3) On January 31, 2015, the said Plaintiff was suffering from the symptoms of being invaded and hidden, and the body was not good on the following day. On February 2, 2015, 2015, the said Plaintiff was born to the M Hospital due to the aggravation of respiratory distress and the symptoms of eyesight.

4) On October 2016, the Korea Workers’ Compensation and Welfare Service recognized the above Plaintiff’s bilateral patrine infection as an occupational disease under the Industrial Accident Compensation Insurance Act.

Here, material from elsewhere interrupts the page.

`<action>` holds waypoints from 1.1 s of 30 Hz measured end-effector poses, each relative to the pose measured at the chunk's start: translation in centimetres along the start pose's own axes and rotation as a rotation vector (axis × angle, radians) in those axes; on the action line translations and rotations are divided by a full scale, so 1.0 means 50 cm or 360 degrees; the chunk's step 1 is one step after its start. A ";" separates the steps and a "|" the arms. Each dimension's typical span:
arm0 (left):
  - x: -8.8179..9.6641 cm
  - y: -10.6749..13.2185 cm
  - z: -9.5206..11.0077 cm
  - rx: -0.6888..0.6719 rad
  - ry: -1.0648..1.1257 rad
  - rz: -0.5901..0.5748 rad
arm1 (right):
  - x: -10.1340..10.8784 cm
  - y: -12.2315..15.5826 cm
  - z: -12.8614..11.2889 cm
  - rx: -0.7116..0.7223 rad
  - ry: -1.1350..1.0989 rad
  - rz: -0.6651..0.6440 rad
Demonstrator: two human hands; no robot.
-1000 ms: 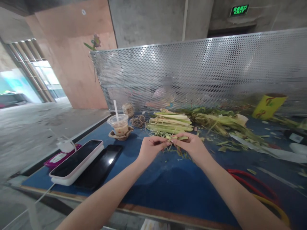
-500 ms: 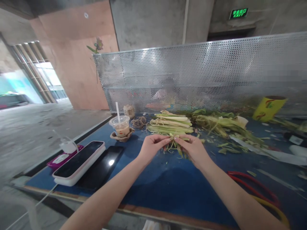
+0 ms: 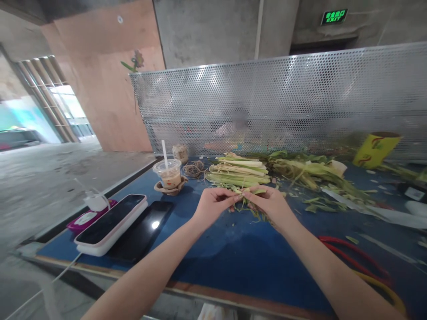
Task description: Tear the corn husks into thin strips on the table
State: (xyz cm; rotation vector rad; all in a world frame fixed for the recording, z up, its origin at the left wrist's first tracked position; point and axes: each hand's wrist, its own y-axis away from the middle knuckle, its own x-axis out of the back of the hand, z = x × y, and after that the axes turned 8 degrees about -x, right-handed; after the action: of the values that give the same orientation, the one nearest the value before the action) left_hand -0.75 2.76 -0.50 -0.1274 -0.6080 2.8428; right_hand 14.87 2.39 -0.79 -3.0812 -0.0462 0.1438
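My left hand (image 3: pixel 215 205) and my right hand (image 3: pixel 271 205) meet over the blue table, thumbs and fingertips pinched together. Both are closed on pale green plant strips (image 3: pixel 258 215), whose thin ragged ends hang below the fingers. Part of the strips is hidden behind my hands. Just beyond them lies a stack of pale green stalks (image 3: pixel 238 171), laid side by side. To its right is a heap of loose, leafy green plant pieces (image 3: pixel 308 171), with small scraps (image 3: pixel 322 204) scattered nearer to me.
On the left stand a drink cup with straw (image 3: pixel 169 174) in a cardboard holder, a black phone (image 3: pixel 142 231), a white-cased device (image 3: pixel 113 222) and a purple power strip (image 3: pixel 85 221). Twine (image 3: pixel 194 170) lies behind. Red-handled tool (image 3: pixel 353 255) and yellow roll (image 3: pixel 376 150) are right. A perforated metal screen (image 3: pixel 267 102) runs behind.
My fingertips have shifted slightly on the strips, and the hanging ends have moved a little. Both hands keep their pinch in nearly the same place. The view has shifted slightly.
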 end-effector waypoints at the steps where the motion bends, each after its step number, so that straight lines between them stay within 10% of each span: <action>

5) At present, the said Plaintiff was in a state where the eyesight has deteriorated due to both psychotropic infection, thereby resulting in a lack of correction, 0.02 degrees from the long distance of friendlyancy, the base bronopic bronology, the long distance of shores, the base 0.02 degrees, and the base bronology

C. The risk of mertans may cause severe stimula and respiratory stimula, stimula, stimula, or stimula incination as harmful substances subject to control specified in Article 420 and Table 12 of the Regulations on Standards for Occupational Safety and Health, and may cause severe stimula, stimula, stimula, or stimula, and may cause harm to the fetus or reproductive capacity. In the long or repeated exposure, it is known

[Reasons for Recognition] The facts without dispute, Gap evidence Nos. 1-29, 31, 41, 44-51, 59, 66, 67 (including provisional numbers; hereinafter the same shall apply), witness N's testimony, and the purport of the whole pleadings

2. Occurrence of liability for damages;

A. Recognition of liability for damages

1) Relevant legal principles

An employer is an incidental duty under the good faith principle accompanying employment or labor contract, and is obligated to take necessary measures, such as improving a physical environment, so that an employee does not harm life, body, or health in the course of providing labor, and is liable to compensate for damages caused by nonperformance of such duty (see, e.g., Supreme Court Decision 97Da12082, Feb. 23, 199). In cases where an employer’s breach of such an obligation for protection or safety consideration satisfies the requirements of tort, the employer is liable to compensate for damages arising from tort in concurrence with nonperformance liability (see, e.g., Supreme Court Decision 96Da3086, Apr. 4, 1997).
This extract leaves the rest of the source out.